Exhibit 10.54

                               AMENDMENT NO. 1 TO
                  AMENDED AND RESTATED NOTE PURCHASE AGREEMENT

            This Amendment No. 1 (this "Amendment"), dated as of April 29, 2005
amends the Amended and Restated Note Purchase Agreement, dated as of April 16,
2004 (the "Agreement"), among Option One Owner Trust 2001-1A, a Delaware
statutory trust (the "Company"), Greenwich Capital Financial Products, Inc. a
Delaware corporation (the "Purchaser") and Option One Loan Warehouse
Corporation, a California corporation (the "Depositor").

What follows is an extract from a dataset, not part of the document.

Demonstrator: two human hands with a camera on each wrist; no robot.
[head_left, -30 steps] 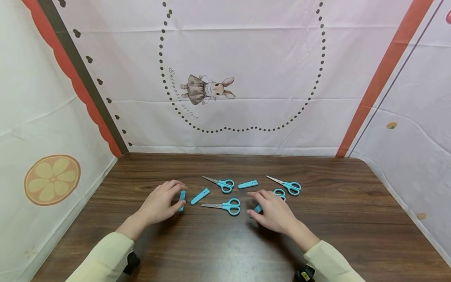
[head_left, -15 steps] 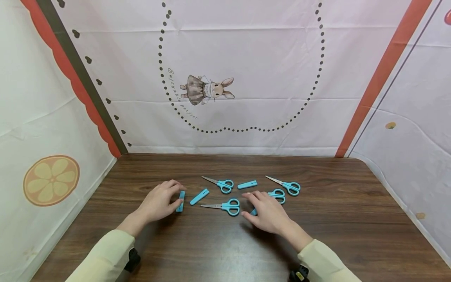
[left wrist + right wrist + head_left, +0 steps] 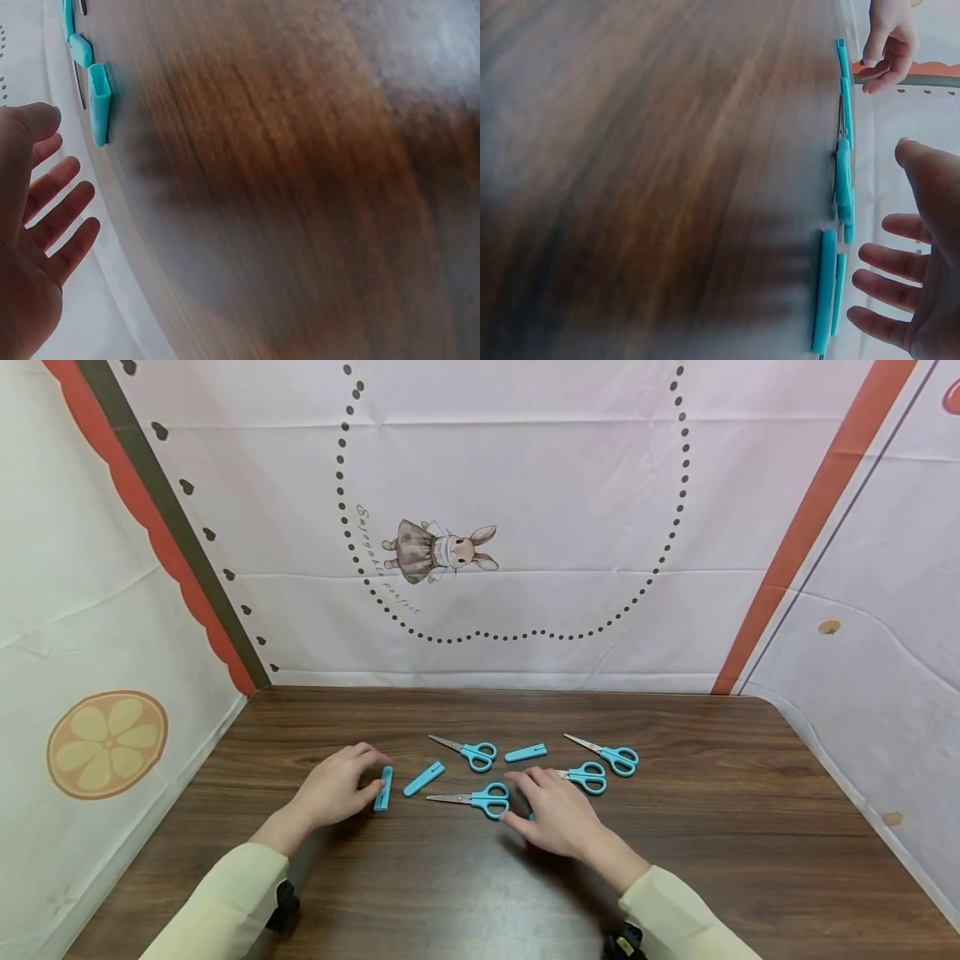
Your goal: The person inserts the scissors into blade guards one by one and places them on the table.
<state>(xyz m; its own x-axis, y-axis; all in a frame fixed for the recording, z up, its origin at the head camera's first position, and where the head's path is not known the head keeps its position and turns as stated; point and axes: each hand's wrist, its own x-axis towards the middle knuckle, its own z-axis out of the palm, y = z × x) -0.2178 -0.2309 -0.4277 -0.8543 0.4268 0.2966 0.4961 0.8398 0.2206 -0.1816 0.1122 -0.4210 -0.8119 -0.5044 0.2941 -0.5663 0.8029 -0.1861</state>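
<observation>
My left hand, fingers apart and holding nothing, hovers beside a turquoise scissors blade cover, also seen in the left wrist view as a hollow cover. A second blade cover lies slanted to its right. My right hand is spread and empty close over the table, hiding most of another cover. Its fingertips overlap the handles of the front turquoise-handled scissors, whose blades point left. Behind that hand lie scissors with their blades mostly hidden.
Farther back on the brown wooden table lie scissors at left, a blade cover in the middle and more scissors at right. A white printed cloth hangs behind and at both sides.
My right hand has moved left toward the front scissors, uncovering more of the scissors behind it. The left hand has drifted slightly left from the nearest blade cover. The scissors and covers stay put.
</observation>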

                                    RECITALS

            WHEREAS, the parties hereto have entered into the Agreement;

            WHEREAS, the parties hereto now wish to amend certain provisions in
the Agreement pursuant to Section 10.01 of the Agreement;

            NOW, THEREFORE, in consideration of the promises and mutual
agreements contained herein, the parties hereto agree to amend the Agreement
pursuant to Section 10.01 of the Agreement and restate certain provisions
thereof as follows:

            1. Defined Terms. Unless defined in this Amendment, capitalized
terms used in this Amendment (including the preamble) shall have the meaning
given such terms in the Agreement.

            2. Amendment to Section 1.1 of the Agreement. The following defined
term in Section 1.1 of the Agreement are hereby deleted in their entirety and
substituted therefor the following:

            "Maximum Note Principal Balance" means an amount equal to (i) the
Maximum Note Principal Balance as defined in the Pricing Side Letter (including
only such portion thereof that is included at the sole discretion of the Initial
Noteholder as is actually advanced and then outstanding), less (i) any
reductions pursuant to Section 2.06 of the Sale and Servicing Agreement, less
(ii) the aggregate outstanding principal balance of the Option One Owner Trust
2001-1B Mortgage-Backed Note issued by the Option One Owner Trust 2001-1B and
less (iii) the aggregate amount outstanding from time to time under any secured
loan or repurchase facility entered into by Greenwich, or its Affiliates, and
Option One Mortgage Corporation, or its Subsidiaries.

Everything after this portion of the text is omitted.